British troops in Afghanistan are holding a private memorial service to remember the eight men who died last week in a single 24-hour period.
The programme played an extract from the speech that will be read at the service, followed by a discussion with counterinsurgency experts David Kilcullen and Michael Clarke on the strategic importance of the cause for which the soldiers died.
Earlier in the programme Wais Barmak, a deputy minister at the Afghan Ministry for Rural Rehabilitation and Development, was asked whether the country could be reconstructed successfully given the levels of corruption inherent in the Afghan system.
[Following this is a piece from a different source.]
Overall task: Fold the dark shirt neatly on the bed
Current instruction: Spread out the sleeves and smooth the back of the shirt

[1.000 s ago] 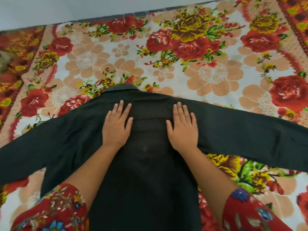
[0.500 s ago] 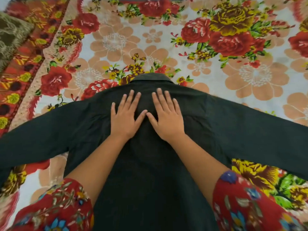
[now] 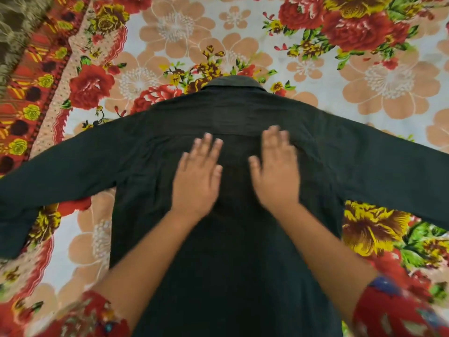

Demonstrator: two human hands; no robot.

While he suggested that conditions were improving and corruption was being dealt with, he also admitted that the creation of a stable Afghanistan would take "decades" to complete.
There were also, says Ed, a lot of "interesting stories about the way we live" on the programme.
Dr Denis Walsh, associate professor in midwifery at the University of Nottingham, debated with Dr Maggie Blott whether the increasing number of women choosing to avoid pain during childbirth was a problematic trend.
And Dr Richard Stephens explained the results of research into swearing which appear to show that the increased heart rate, and therefore heightened emotion, associated with swearing may lead to a higher tolerance to pain.
Finally, one of the authors of a book which looks at the financial strategies employed by some of the two billion people who live on less than $2 a day, discussed his research.
Jonathan Morduch said that while many people in wealthier countries might imagine a hand to mouth existence on $2 a day, many of the people the authors spoke to actually used surprisingly imaginative financial strategies.